A word-for-word retyping of the listing is the goal.

▬▬▬

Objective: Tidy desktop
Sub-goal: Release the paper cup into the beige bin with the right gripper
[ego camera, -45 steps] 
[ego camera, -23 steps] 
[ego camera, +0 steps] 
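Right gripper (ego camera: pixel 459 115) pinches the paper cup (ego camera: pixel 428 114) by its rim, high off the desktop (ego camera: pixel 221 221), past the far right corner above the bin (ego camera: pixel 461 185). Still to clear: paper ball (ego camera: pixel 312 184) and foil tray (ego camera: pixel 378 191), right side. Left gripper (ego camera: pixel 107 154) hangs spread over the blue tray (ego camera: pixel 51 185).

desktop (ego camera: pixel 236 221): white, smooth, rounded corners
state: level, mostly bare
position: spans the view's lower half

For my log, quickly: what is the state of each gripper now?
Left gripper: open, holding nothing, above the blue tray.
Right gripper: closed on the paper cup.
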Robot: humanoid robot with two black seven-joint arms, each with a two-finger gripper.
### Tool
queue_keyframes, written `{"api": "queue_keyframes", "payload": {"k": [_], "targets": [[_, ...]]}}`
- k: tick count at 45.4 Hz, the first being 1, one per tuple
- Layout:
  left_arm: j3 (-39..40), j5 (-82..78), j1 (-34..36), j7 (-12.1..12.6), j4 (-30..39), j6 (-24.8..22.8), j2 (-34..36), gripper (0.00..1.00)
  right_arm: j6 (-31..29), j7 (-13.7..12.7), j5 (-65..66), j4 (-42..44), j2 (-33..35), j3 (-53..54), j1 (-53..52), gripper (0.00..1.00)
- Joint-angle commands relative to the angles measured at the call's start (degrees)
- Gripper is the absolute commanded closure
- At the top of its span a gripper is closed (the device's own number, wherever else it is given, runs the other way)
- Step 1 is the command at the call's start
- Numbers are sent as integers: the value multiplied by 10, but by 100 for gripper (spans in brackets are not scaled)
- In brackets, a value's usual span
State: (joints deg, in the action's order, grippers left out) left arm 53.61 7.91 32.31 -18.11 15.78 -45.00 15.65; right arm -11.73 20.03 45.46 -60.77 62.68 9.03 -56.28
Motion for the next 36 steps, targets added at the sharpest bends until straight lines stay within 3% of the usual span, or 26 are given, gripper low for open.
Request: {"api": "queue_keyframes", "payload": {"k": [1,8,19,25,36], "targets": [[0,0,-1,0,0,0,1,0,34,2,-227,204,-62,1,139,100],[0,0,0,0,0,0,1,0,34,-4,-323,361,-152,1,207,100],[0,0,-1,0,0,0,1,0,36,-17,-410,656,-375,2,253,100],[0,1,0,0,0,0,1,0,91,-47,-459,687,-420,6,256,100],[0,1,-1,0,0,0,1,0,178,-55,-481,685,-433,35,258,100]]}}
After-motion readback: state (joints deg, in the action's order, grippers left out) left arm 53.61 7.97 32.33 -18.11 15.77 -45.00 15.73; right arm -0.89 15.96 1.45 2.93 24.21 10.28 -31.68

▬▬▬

Response below:
Objective: Tidy desktop
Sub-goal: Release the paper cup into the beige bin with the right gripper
[ego camera, -45 steps] 
[ego camera, -23 steps] 
[ego camera, +0 steps] 
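Right gripper (ego camera: pixel 459 115) pinches the paper cup (ego camera: pixel 428 114) by its rim, high off the desktop (ego camera: pixel 221 221), past the far right corner above the bin (ego camera: pixel 461 185). Still to clear: paper ball (ego camera: pixel 312 184) and foil tray (ego camera: pixel 378 191), right side. Left gripper (ego camera: pixel 107 154) hangs spread over the blue tray (ego camera: pixel 51 185).

desktop (ego camera: pixel 236 221): white, smooth, rounded corners
state: level, mostly bare
position: spans the view's lower half

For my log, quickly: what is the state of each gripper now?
Left gripper: open, holding nothing, above the blue tray.
Right gripper: closed on the paper cup.
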Robot: humanoid robot with two black seven-joint arms, each with a two-finger gripper.
### Tool
queue_keyframes, written `{"api": "queue_keyframes", "payload": {"k": [_], "targets": [[_, ...]]}}`
- k: tick count at 45.4 Hz, the first being 1, one per tuple
- Layout:
  left_arm: j3 (-39..40), j5 (-82..78), j1 (-34..36), j7 (-12.1..12.6), j4 (-30..39), j6 (-24.8..22.8), j2 (-34..36), gripper (0.00..1.00)
  right_arm: j6 (-31..29), j7 (-13.7..12.7), j5 (-65..66), j4 (-42..44), j2 (-33..35), j3 (-53..54), j1 (-53..52), gripper (0.00..1.00)
- Joint-angle commands relative to the angles measured at the call's start (degrees)
- Gripper is the absolute commanded closure
- At the top of its span a gripper is closed (the device's own number, wherever else it is given, runs the other way)
- Step 1 is the command at the call's start
- Numbers are sent as integers: the value multiplied by 10, but by 100 for gripper (spans in brackets are not scaled)
- In brackets, a value's usual span
State: (joints deg, in the action's order, grippers left out) left arm 53.61 7.91 32.31 -18.11 15.78 -45.00 15.65; right arm -11.73 20.03 45.46 -60.77 62.68 9.03 -56.28
Motion for the next 36 steps, targets added at the sharpest bends until straight lines stay within 3% of the usual span, or 26 are given, gripper low for open.
Request: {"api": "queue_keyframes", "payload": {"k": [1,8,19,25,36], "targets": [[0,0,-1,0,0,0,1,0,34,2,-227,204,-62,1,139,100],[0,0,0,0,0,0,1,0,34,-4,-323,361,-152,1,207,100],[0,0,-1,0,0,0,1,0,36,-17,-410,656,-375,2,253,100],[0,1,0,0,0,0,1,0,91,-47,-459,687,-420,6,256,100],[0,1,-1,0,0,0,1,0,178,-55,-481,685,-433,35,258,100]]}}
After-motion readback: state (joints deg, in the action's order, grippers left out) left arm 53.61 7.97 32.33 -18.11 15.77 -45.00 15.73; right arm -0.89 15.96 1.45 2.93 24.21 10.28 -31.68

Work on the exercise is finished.